Worse, satisfying the “nightmare query” involved loading documents for 80 destinations * 120,000 potential sources * 180 days, or 1.7 billion documents, out of a potential 2.59 trillion documents in the database for the time period.
It was at this point that Equal Experts first became involved in this particular feature. Our very first suggestion was to rethink the data model, and as it happened, changing the data model completely solved this performance problem.
Our first modelling change was to use larger documents, where each document contained all of the traffic for 1 destination over 1 day:
{ _id: //an objectId, destinationLocationId: //int, date: //date, sources: { sourceLocationId: visitors //both ints, .... //up to 120,000 of these } }
This resulted in much larger documents, but still comfortably under the MongoDB document size limit.

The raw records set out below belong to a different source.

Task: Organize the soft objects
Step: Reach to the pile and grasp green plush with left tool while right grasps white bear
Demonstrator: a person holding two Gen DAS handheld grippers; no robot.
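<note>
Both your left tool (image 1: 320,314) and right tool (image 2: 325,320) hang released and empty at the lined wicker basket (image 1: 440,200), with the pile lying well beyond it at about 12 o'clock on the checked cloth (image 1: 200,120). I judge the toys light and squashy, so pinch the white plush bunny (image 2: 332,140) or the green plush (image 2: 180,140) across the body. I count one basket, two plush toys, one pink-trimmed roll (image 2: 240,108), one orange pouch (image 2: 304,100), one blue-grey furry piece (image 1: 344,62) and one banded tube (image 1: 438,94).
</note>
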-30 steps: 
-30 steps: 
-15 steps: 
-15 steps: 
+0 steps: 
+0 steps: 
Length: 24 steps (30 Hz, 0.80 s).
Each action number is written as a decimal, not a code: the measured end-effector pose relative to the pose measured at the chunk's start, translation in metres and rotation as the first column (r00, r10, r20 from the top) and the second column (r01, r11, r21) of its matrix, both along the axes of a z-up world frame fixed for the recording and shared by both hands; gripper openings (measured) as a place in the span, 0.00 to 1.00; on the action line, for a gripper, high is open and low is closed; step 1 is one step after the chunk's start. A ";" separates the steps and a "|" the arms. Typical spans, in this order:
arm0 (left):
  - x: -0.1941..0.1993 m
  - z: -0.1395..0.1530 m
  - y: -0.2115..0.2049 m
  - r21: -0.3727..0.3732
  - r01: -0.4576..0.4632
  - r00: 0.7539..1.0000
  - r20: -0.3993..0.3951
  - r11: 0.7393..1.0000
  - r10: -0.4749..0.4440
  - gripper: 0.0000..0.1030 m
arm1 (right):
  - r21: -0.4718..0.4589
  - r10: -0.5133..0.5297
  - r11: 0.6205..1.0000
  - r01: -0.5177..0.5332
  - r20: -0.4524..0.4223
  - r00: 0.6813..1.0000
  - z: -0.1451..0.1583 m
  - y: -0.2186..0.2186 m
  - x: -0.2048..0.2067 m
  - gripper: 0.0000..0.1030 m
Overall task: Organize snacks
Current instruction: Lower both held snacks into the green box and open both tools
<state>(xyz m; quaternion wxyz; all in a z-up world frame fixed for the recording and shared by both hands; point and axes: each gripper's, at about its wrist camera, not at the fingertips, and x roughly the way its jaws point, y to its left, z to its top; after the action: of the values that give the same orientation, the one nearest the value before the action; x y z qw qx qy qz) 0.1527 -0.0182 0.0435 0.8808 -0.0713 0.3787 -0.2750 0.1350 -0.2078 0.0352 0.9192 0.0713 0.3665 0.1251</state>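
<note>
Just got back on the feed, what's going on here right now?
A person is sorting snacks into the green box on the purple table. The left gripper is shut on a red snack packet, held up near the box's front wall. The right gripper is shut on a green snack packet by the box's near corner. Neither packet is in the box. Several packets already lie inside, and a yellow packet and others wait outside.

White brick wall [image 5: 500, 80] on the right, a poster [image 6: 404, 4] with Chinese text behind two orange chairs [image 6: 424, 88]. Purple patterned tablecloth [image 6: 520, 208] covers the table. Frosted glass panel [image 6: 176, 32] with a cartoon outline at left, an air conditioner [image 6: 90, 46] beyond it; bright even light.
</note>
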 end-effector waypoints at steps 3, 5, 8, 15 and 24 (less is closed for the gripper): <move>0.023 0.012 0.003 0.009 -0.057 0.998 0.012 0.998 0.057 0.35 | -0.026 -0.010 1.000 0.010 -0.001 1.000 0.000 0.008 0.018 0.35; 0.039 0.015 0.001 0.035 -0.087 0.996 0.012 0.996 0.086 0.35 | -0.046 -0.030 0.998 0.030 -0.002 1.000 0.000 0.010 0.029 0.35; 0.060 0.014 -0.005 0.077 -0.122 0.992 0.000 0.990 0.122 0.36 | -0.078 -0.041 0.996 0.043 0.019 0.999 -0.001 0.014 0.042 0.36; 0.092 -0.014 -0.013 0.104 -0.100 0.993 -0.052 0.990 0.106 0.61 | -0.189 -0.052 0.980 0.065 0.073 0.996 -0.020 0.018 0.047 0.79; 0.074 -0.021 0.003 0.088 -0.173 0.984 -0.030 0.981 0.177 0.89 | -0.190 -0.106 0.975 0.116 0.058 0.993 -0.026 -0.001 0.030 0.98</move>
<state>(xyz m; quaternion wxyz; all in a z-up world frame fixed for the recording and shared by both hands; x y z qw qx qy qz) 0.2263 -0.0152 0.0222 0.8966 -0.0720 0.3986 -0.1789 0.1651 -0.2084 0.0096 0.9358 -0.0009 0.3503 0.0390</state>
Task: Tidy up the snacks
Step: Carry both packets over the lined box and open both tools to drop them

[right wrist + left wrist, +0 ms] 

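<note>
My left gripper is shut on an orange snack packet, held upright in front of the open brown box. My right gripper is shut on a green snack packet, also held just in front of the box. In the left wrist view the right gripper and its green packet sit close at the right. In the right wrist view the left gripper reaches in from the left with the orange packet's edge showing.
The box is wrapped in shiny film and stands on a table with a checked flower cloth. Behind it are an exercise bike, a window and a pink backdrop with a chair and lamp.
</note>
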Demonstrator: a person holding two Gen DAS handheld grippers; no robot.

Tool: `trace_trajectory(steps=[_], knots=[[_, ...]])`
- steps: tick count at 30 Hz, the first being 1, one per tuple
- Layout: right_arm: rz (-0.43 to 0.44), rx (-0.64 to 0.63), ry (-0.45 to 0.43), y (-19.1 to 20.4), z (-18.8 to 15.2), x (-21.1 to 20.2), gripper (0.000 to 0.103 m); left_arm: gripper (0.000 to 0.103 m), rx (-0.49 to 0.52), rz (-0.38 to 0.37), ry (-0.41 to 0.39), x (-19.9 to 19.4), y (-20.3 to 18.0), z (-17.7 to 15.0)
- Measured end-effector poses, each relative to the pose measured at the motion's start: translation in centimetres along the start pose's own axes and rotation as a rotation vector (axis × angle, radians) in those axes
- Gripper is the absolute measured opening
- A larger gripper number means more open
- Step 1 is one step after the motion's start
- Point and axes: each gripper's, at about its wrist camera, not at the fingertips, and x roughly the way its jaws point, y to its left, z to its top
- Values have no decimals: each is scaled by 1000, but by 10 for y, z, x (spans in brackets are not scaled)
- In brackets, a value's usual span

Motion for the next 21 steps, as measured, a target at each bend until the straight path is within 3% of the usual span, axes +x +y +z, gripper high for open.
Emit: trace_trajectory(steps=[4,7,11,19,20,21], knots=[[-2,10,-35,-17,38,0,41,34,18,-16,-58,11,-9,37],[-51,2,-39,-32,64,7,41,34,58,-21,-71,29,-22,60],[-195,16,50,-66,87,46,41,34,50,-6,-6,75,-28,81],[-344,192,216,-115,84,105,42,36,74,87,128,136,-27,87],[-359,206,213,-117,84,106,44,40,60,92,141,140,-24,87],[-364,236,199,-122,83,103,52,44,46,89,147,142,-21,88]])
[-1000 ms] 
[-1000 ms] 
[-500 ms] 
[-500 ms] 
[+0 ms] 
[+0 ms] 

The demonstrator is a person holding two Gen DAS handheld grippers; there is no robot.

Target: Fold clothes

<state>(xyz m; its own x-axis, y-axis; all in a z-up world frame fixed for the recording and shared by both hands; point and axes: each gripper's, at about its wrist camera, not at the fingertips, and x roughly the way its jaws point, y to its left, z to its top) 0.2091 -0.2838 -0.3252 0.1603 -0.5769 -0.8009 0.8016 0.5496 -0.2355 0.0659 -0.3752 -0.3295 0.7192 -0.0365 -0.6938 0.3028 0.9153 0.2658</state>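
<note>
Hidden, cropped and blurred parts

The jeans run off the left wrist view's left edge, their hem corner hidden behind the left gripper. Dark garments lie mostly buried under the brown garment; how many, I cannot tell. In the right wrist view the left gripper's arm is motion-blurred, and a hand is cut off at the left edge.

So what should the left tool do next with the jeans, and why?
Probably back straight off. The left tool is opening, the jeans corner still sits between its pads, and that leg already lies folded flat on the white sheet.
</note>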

This immediately reduced the number of documents required each day from 14.4 billion to 120,000. And the number of documents required to satisfy the nightmare query was 80 destinations * 180 days = 14,400 documents.
This was an improvement, but we were still unhappy with loading over 14 thousand documents to satisfy a query, so we further optimised the model.
We stayed with a document per destination per day, but instead of just storing the visits for that day, we stored the visits for that day and the total visits so far that year:
{ _id: //an objectId, destinationLocationId: //int, date: //date, sources: { sourceLocationId: { dailyVisits: //int, ytd: //int }, .... //up to 120,000 of these } }
At this point the documents were large enough that we were heavily optimising key names to keep documents under control. I have omitted that here to keep things more readable.
Now to return the catchment for a date range, you query the document for the end of the range, and the document for the beginning of the range, and just subtract the two sets of totals from each other, and presto: you’ve got the number of visits during the range.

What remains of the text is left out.